## EXERCISE PROMPT
The result should be every line in the data below that carries the string "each".

## COLLECTED DATA
Content starts

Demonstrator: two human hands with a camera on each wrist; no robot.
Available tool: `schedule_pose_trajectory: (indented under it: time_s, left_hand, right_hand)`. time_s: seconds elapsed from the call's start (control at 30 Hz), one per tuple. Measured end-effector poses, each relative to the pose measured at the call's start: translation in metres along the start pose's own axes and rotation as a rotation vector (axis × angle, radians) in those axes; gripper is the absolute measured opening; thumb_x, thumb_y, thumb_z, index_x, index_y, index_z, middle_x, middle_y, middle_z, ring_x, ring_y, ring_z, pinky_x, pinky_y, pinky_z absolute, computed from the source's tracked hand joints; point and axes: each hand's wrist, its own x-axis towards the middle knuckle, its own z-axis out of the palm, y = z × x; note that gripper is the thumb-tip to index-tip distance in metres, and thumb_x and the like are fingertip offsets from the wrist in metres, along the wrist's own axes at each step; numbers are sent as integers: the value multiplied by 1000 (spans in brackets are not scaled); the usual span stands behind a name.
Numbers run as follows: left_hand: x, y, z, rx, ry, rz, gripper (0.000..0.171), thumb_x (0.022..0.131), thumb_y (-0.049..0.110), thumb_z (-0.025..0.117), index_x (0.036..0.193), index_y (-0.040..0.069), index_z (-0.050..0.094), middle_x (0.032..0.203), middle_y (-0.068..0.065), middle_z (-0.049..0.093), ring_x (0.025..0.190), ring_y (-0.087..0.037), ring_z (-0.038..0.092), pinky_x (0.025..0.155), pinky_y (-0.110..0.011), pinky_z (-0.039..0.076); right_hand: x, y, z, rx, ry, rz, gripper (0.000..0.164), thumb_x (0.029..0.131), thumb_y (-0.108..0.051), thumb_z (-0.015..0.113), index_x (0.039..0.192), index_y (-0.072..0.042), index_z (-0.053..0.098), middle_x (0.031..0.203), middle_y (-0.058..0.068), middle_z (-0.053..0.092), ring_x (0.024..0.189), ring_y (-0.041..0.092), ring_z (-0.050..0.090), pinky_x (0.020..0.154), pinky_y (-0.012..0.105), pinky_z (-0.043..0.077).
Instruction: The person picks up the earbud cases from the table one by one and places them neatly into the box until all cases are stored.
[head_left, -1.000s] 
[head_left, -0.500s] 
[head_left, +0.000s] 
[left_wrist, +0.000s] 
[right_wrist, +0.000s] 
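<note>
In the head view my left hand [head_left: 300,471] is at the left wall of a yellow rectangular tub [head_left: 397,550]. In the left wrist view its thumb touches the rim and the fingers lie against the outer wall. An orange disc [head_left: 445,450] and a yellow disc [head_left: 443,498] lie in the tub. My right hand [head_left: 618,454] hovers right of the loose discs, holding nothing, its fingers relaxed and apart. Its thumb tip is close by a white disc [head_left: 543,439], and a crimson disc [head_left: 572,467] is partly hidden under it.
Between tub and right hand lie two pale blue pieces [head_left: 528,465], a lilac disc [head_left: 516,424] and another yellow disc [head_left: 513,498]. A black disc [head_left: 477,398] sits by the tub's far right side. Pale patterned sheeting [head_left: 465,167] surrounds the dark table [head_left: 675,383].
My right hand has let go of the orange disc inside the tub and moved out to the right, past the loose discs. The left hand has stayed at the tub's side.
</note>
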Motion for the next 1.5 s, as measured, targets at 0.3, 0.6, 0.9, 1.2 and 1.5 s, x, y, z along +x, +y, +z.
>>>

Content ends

## ANSWER TO THIS TASK
Demonstrator: two human hands with a camera on each wrist; no robot.
Available tool: `schedule_pose_trajectory: (indented under it: time_s, left_hand, right_hand)`. time_s: seconds elapsed from the call's start (control at 30 Hz), one per tuple. Measured end-effector poses, each relative to the pose measured at the call's start: translation in metres along the start pose's own axes and rotation as a rotation vector (axis × angle, radians) in those axes; gripper is the absolute measured opening; thumb_x, thumb_y, thumb_z, index_x, index_y, index_z, middle_x, middle_y, middle_z, ring_x, ring_y, ring_z, pinky_x, pinky_y, pinky_z absolute, computed from the source's tracked hand joints; point and axes: each hand's wrist, its own x-axis towards the middle knuckle, its own z-axis out of the palm, y = z × x; note that gripper is the thumb-tip to index-tip distance in metres, and thumb_x and the like are fingertip offsets from the wrist in metres, along the wrist's own axes at each step; numbers are sent as integers: the value multiplied by 1000 (spans in brackets are not scaled); the usual span stands behind a name.

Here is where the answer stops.